- _Your task_:
Each line below either holds the string "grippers" or doesn't. Count those that do and give only the number.

*** The data ***

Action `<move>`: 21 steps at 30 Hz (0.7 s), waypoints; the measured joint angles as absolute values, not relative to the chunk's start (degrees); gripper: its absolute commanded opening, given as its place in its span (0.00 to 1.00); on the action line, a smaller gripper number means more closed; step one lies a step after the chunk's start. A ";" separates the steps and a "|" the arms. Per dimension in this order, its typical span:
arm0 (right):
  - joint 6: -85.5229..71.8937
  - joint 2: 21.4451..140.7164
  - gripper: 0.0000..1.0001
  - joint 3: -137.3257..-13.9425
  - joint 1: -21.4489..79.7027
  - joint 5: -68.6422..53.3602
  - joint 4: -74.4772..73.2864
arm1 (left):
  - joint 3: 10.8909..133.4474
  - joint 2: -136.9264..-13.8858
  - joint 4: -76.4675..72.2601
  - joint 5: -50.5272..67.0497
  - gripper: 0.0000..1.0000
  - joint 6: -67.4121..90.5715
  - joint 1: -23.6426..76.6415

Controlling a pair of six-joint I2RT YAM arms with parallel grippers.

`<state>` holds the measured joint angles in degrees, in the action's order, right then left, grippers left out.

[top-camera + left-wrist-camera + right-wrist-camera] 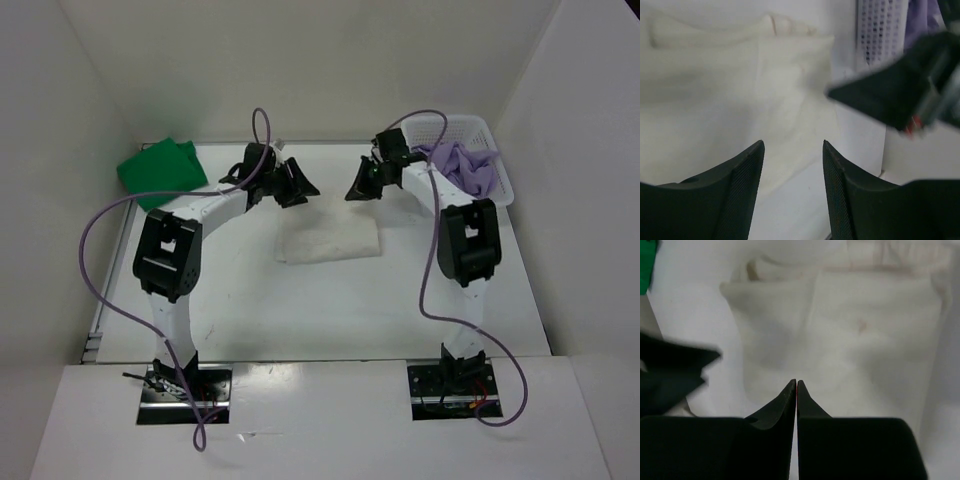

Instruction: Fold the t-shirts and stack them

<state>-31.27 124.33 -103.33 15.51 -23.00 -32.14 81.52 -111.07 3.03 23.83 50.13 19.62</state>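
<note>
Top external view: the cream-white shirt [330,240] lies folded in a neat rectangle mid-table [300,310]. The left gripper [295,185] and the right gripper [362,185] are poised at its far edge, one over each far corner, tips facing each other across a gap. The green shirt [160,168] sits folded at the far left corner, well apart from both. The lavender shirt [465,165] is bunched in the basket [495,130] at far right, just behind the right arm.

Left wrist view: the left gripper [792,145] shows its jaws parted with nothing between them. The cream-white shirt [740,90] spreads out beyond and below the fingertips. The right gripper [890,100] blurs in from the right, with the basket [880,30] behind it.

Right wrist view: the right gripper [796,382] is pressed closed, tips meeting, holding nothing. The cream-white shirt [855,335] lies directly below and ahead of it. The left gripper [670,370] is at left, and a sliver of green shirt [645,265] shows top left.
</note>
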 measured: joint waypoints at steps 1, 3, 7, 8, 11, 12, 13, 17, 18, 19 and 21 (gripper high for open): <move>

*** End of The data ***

- _Written response_:
2